▶ Exercise requirements: Set down the data that follows again, exactly as written.

Material provided START

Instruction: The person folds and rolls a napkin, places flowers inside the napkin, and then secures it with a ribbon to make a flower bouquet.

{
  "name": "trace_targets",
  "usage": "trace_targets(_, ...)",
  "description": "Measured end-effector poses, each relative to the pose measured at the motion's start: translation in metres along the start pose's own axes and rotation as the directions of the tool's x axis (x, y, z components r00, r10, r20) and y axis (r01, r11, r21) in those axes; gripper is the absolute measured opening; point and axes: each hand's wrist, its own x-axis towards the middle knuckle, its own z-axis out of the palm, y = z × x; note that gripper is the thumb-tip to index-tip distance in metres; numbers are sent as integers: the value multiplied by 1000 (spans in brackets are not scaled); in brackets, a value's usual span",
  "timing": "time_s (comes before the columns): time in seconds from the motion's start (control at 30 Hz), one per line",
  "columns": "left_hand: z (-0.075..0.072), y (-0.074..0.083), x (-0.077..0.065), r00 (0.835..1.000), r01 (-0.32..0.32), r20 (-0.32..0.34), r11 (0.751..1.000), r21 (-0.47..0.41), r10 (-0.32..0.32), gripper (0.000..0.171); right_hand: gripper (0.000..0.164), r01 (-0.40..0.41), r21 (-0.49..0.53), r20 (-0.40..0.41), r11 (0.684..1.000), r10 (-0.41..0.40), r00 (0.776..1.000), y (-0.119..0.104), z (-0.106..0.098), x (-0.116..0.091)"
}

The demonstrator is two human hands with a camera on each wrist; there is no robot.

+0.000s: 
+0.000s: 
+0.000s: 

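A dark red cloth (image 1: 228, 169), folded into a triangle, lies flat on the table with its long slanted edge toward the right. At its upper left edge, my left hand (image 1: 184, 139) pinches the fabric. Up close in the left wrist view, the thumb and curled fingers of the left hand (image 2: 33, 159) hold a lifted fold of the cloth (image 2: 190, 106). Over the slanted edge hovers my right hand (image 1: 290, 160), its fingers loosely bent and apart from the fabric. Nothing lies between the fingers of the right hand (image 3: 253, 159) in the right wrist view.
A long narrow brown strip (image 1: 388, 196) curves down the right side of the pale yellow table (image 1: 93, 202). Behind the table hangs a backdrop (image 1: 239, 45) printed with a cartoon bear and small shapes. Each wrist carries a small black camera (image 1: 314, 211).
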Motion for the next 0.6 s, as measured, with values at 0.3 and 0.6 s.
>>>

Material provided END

▶ Answer box:
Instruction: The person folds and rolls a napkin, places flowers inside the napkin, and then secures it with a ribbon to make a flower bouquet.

{
  "name": "trace_targets",
  "usage": "trace_targets(_, ...)",
  "description": "Measured end-effector poses, each relative to the pose measured at the motion's start: translation in metres along the start pose's own axes and rotation as the directions of the tool's x axis (x, y, z components r00, r10, r20) and y axis (r01, r11, r21) in those axes; gripper is the absolute measured opening; point and axes: each hand's wrist, its own x-axis towards the middle knuckle, its own z-axis out of the palm, y = z × x; note that gripper is the thumb-tip to index-tip distance in metres; numbers are sent as integers: the value multiplied by 1000 (spans in brackets are not scaled); in brackets, a value's usual span",
  "timing": "time_s (comes before the columns): time in seconds from the motion's start (control at 30 Hz), one per line",
  "columns": "left_hand: z (-0.075..0.072), y (-0.074..0.083), x (-0.077..0.065), r00 (0.835..1.000), r01 (-0.32..0.32), r20 (-0.32..0.34), r11 (0.751..1.000), r21 (-0.47..0.41), r10 (-0.32..0.32), gripper (0.000..0.171); right_hand: gripper (0.000..0.164), r01 (-0.40..0.41), r21 (-0.49..0.53), r20 (-0.40..0.41), r11 (0.684..1.000), r10 (-0.41..0.40), r00 (0.776..1.000), y (-0.119..0.104), z (-0.106..0.098), x (-0.116..0.091)"
}

The demonstrator is two human hands with a camera on each wrist; there is no robot.

+0.000s: 
+0.000s: 
+0.000s: 

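A dark red cloth (image 1: 228, 169), folded into a triangle, lies flat on the table with its long slanted edge toward the right. At its upper left edge, my left hand (image 1: 184, 139) pinches the fabric. Up close in the left wrist view, the thumb and curled fingers of the left hand (image 2: 33, 159) hold a lifted fold of the cloth (image 2: 190, 106). Over the slanted edge hovers my right hand (image 1: 290, 160), its fingers loosely bent and apart from the fabric. Nothing lies between the fingers of the right hand (image 3: 253, 159) in the right wrist view.
A long narrow brown strip (image 1: 388, 196) curves down the right side of the pale yellow table (image 1: 93, 202). Behind the table hangs a backdrop (image 1: 239, 45) printed with a cartoon bear and small shapes. Each wrist carries a small black camera (image 1: 314, 211).
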Motion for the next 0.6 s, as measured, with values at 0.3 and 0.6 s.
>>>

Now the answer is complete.